The remaining three publicly disclosed vulnerabilities are not currently being exploited in the wild but admins are encouraged to patch them.

"CVE-2018-8409 is a Denial of Service (DoS) vulnerability in System.IO.Pipelines which could allow an attacker to cause a DoS against an application that is leveraging System.IO.Pipelines. This vulnerability can be exploited remotely, without authentication,” explained Ivanti director of product management, Chris Goettl. “The challenge with this update is that you need to take the new versions of .NET Core 2.1 or ASP.NET Core 2.1 and implement the updated binaries into your application. It is not a simple patch that can be applied.”

CVE-2018-8475 is notable in being an RCE bug in Windows that could be “a very tempting vector for social engineering attacks,” according to Wiseman.

Finally, there’s CVE-2018-8457, a Memory Corruption vulnerability in Microsoft’s Scripting Engine.

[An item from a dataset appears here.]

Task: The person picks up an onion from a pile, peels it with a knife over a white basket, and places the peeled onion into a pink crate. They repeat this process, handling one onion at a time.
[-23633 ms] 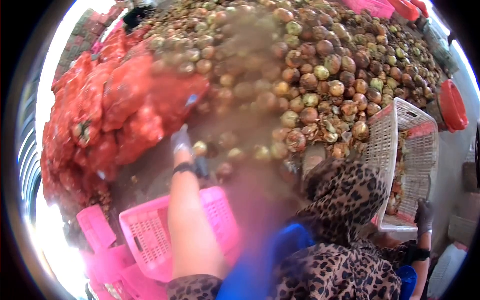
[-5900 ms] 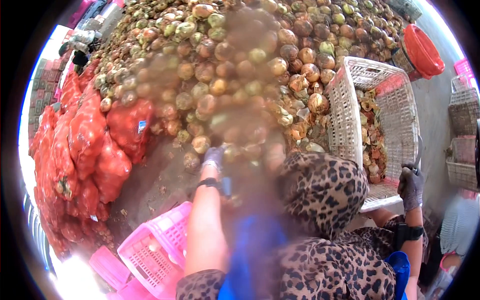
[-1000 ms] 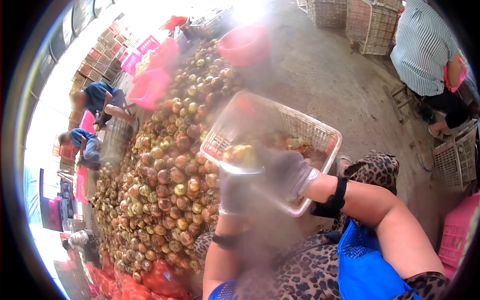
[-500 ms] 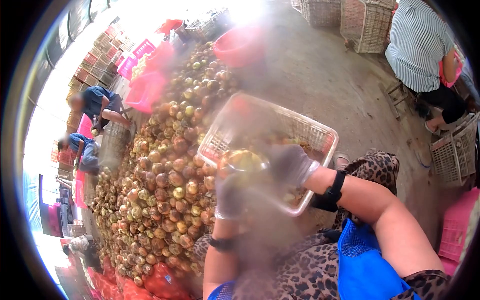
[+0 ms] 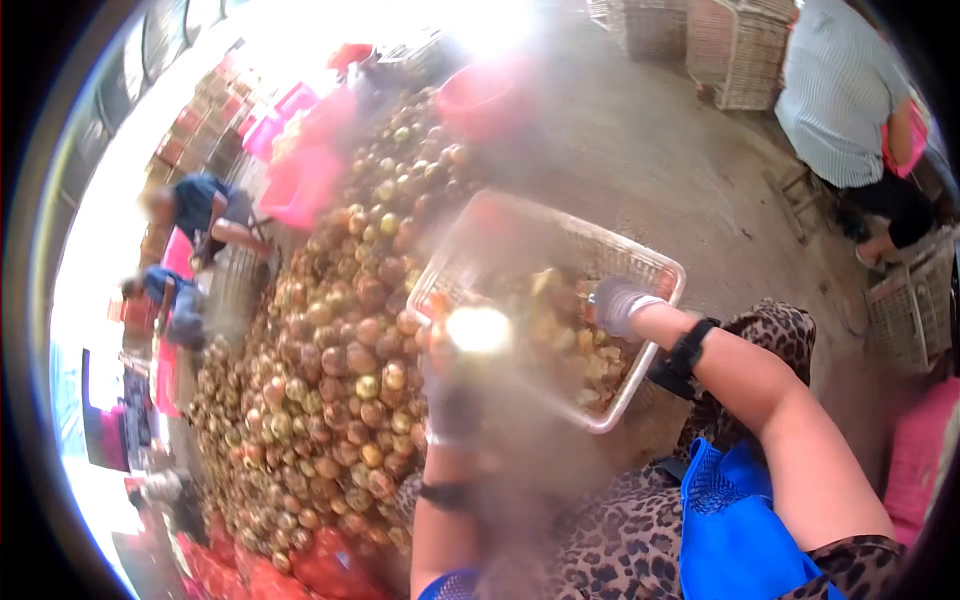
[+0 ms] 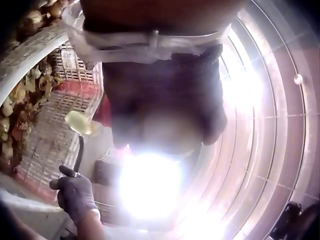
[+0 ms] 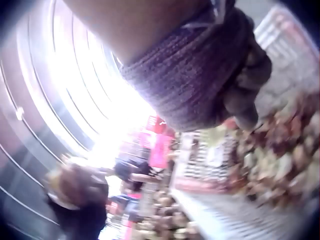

“An attacker could corrupt memory in such a way that they could execute arbitrary code in the context of the current user. The attacker would gain equal rights to the user context they exploit. Least privilege will mitigate the impact if this vulnerability is successfully exploited,” explained Goettl.

“There are multiple user-targeted attack vectors that could be used to exploit this vulnerability, including web-based attack scenarios where specially created websites could host malicious content, as an embed in an ActiveX control marked ‘safe for initialization’ within an application or Office document.”

Adobe released a fix for an "important" vulnerability in Flash that could lead to privilege escalation, and patches for several ColdFusion bugs.